Give back only the lines in the records below from the one with "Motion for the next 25" to the one with "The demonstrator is", both inclusive, word for word.

### [Collected data]

───

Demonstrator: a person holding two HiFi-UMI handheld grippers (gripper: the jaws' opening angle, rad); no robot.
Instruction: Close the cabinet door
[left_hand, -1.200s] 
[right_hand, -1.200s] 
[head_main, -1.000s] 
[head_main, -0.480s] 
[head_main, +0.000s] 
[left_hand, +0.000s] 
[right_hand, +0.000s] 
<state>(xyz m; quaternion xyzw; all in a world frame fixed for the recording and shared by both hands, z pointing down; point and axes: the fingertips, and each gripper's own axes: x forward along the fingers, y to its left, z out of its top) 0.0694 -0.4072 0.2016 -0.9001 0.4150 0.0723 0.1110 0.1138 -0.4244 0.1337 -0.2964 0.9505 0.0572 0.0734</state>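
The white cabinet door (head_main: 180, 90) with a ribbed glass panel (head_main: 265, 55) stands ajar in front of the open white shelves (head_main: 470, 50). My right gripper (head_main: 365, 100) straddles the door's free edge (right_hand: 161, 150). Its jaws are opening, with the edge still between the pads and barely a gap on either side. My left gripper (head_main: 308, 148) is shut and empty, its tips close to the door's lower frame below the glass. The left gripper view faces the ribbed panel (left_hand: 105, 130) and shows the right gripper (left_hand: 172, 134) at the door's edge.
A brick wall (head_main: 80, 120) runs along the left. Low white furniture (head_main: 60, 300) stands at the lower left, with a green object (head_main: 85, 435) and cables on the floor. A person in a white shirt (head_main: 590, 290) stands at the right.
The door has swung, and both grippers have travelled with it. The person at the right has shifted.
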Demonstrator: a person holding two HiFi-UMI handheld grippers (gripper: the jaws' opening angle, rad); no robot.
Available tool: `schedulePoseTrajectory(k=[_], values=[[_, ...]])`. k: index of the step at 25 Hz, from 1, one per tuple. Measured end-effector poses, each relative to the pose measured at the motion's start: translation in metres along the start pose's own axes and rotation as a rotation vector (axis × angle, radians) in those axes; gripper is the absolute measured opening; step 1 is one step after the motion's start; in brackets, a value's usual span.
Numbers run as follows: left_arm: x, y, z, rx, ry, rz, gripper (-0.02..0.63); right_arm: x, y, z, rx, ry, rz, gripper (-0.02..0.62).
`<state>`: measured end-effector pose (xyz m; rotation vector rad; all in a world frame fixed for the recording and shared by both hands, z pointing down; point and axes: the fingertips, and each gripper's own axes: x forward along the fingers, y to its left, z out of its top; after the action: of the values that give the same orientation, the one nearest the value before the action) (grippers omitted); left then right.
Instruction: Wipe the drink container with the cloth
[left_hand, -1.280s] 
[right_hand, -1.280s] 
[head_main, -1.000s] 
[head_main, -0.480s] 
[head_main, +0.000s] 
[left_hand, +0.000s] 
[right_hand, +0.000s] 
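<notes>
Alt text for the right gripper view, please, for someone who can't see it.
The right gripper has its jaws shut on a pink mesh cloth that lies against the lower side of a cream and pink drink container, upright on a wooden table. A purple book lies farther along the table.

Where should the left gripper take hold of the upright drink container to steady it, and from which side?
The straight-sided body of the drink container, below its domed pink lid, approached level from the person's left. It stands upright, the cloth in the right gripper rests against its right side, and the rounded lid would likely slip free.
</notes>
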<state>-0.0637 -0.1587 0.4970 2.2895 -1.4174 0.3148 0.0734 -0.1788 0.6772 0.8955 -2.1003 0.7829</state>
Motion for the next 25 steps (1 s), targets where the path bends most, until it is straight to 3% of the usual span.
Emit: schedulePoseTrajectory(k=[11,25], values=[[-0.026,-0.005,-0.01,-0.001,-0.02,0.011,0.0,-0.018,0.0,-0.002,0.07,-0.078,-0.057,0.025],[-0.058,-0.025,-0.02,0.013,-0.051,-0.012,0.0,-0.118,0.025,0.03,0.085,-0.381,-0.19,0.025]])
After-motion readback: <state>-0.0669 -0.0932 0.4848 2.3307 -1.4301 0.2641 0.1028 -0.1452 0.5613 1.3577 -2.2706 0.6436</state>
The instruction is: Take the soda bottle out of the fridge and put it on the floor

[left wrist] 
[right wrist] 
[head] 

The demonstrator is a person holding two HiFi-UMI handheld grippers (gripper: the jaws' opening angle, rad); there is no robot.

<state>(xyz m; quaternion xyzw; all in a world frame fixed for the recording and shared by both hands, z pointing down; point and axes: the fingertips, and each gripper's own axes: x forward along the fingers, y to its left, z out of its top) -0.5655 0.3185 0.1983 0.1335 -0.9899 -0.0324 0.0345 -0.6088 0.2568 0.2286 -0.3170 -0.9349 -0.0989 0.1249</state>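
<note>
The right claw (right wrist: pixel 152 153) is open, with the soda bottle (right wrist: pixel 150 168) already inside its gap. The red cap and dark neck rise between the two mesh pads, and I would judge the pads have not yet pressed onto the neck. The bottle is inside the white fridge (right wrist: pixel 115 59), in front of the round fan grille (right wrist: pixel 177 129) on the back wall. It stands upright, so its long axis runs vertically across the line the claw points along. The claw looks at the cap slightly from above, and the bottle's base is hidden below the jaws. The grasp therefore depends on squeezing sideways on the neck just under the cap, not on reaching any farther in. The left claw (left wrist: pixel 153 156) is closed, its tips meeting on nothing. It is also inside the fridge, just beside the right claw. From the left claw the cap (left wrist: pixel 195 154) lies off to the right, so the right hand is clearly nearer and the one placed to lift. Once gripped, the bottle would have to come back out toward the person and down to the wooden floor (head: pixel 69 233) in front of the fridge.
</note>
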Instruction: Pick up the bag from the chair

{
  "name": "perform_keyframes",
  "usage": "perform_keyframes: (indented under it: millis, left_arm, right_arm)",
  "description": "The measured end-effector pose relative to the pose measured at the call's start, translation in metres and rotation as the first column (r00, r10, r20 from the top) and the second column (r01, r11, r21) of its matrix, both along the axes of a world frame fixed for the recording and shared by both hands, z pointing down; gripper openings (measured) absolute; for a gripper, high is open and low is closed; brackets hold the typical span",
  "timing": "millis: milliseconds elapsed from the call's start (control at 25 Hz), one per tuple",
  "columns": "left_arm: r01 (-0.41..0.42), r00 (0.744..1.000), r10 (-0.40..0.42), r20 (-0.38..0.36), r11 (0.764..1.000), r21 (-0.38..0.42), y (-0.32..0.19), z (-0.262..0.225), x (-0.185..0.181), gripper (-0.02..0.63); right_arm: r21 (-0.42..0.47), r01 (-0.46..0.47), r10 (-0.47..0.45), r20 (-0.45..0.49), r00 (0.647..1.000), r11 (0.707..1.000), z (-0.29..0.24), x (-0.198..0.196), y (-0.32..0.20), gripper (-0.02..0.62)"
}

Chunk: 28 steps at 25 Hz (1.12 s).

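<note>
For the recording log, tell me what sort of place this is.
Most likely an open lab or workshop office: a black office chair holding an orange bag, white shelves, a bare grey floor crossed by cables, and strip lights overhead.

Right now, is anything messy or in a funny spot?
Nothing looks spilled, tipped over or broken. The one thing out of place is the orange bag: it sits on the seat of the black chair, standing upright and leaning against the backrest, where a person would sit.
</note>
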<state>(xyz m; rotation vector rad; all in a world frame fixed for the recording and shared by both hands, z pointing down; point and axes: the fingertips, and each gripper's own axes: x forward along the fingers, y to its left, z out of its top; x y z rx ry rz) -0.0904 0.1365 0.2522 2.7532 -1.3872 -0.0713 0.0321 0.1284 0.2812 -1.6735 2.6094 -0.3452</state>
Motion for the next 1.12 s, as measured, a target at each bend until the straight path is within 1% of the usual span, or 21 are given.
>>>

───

### [Exercise result]
Motion for the next 25 steps (1 s), targets where the path bends most, until it is straight to 3% of the usual span.
Emit: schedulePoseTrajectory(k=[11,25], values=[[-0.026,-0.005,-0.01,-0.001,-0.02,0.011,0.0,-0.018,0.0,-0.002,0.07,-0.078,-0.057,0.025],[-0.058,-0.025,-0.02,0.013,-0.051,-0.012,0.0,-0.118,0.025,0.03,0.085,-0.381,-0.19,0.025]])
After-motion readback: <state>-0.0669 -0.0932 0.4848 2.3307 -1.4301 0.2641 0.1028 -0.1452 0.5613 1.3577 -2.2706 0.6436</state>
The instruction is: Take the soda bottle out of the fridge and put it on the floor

[left wrist] 
[right wrist] 
[head] 

The demonstrator is a person holding two HiFi-UMI handheld grippers (gripper: the jaws' opening angle, rad); there is no robot.

This concludes the response.